- _ACTIVITY_: Set down each line of the data below exactly as it stands, dropping the pictures.

◆ ◆ ◆ ◆

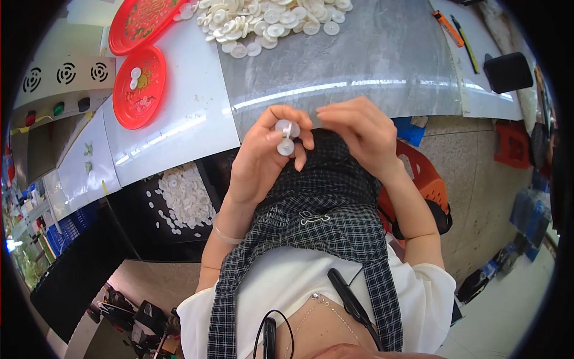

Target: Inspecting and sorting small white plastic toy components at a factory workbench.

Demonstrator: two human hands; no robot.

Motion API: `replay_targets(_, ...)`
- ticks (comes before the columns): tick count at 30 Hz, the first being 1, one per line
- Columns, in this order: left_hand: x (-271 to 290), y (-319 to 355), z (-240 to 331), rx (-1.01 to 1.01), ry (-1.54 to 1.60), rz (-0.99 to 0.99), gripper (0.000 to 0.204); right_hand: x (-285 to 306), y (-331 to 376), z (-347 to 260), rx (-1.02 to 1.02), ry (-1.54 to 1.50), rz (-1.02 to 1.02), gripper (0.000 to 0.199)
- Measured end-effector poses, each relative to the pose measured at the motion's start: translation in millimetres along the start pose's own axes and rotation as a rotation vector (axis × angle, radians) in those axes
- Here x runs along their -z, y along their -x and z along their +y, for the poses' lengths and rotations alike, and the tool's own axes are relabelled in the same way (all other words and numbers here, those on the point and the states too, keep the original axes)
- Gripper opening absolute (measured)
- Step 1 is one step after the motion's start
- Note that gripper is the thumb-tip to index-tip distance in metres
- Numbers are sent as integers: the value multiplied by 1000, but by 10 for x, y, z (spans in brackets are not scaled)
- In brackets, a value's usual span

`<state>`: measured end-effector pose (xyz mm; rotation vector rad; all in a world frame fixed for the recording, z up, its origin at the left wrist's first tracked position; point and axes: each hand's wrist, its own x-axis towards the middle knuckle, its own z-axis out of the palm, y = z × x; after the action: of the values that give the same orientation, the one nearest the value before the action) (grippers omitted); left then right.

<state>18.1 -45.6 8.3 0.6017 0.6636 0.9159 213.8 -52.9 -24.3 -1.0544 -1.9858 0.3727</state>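
Note:
My left hand [263,143] is closed round small white plastic discs [286,147], each with a raised centre. At least two show between thumb and fingers, one above the other. To its right, a short gap away, is my right hand [365,131], its fingers bent and drawn together at the tips. Whatever those fingertips hold, if anything, is too small to make out. Both hands are above my lap, just off the table's near edge. On the grey mat [335,72] beyond them lies a large heap of similar white discs [269,21].
Left on the table are a red oval plate [158,90] with a few discs and a larger red plate [116,36]. Below them a black tray [152,233] holds small white pieces [182,197]. An orange cutter [448,29] lies far right. A machine with buttons [66,84] stands left.

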Motion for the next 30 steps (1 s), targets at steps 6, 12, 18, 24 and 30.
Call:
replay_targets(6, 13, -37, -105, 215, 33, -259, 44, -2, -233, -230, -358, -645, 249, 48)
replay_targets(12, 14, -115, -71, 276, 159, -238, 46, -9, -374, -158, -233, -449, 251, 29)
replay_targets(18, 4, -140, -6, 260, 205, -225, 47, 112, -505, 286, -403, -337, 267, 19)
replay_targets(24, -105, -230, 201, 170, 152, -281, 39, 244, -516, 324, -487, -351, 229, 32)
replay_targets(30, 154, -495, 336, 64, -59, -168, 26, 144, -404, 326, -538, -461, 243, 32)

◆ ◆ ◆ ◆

- _EXERCISE OUTPUT_:
Target: Inspecting and sorting small white plastic toy components at a factory workbench.

Demonstrator: two human hands; no robot.

Motion API: `replay_targets(_, ...)`
- ticks (comes before the columns): tick count at 30 Hz, the first being 1, one per line
- Columns, in this order: left_hand: x (-271 to 290), y (-319 to 355), z (-240 to 331), rx (-1.01 to 1.01), ry (-1.54 to 1.60), rz (-0.99 to 0.99), gripper (0.000 to 0.204); right_hand: x (-285 to 306), y (-331 to 376), z (-347 to 260), rx (-1.02 to 1.02), ry (-1.54 to 1.50), rz (-1.02 to 1.02), gripper (0.000 to 0.199)
- Measured end-effector poses, each relative to the pose measured at the motion's start: translation in millimetres along the start pose's own axes and rotation as a rotation vector (axis × angle, radians) in those axes
- Here x runs along their -z, y along their -x and z along their +y, for the poses' lengths and rotations alike, and the tool's own axes are relabelled in the same way (all other words and numbers here, those on the point and the states too, keep the original axes)
- Gripper opening absolute (measured)
- Step 1 is one step after the motion's start
- Note that gripper is the thumb-tip to index-tip distance in metres
- Numbers are sent as integers: the value multiplied by 1000, but by 10 for x, y, z (spans in brackets are not scaled)
- In brackets, a value's usual span

`<state>`: measured end-effector pose (xyz mm; rotation vector rad; all in a world frame fixed for the recording, z up, its origin at the left wrist's first tracked position; point and axes: each hand's wrist, its own x-axis towards the middle knuckle, its own z-axis out of the palm, y = z × x; after the action: of the values that give the same orientation, the one nearest the value before the action) (grippers omitted); left then right.

<state>18.1 -45.6 8.3 0.6017 0.6636 0.9159 213.8 -52.9 -24.3 -1.0544 -1.9858 0.3727</state>
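Note:
My left hand [263,143] is closed round small white plastic discs [286,147], each with a raised centre. At least two show between thumb and fingers, one above the other. To its right, a short gap away, is my right hand [365,131], its fingers bent and drawn together at the tips. Whatever those fingertips hold, if anything, is too small to make out. Both hands are above my lap, just off the table's near edge. On the grey mat [335,72] beyond them lies a large heap of similar white discs [269,21].
Left on the table are a red oval plate [158,90] with a few discs and a larger red plate [116,36]. Below them a black tray [152,233] holds small white pieces [182,197]. An orange cutter [448,29] lies far right. A machine with buttons [66,84] stands left.
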
Motion for the next 30 steps (1 s), targets at steps 6, 12, 18, 24 and 30.
Call:
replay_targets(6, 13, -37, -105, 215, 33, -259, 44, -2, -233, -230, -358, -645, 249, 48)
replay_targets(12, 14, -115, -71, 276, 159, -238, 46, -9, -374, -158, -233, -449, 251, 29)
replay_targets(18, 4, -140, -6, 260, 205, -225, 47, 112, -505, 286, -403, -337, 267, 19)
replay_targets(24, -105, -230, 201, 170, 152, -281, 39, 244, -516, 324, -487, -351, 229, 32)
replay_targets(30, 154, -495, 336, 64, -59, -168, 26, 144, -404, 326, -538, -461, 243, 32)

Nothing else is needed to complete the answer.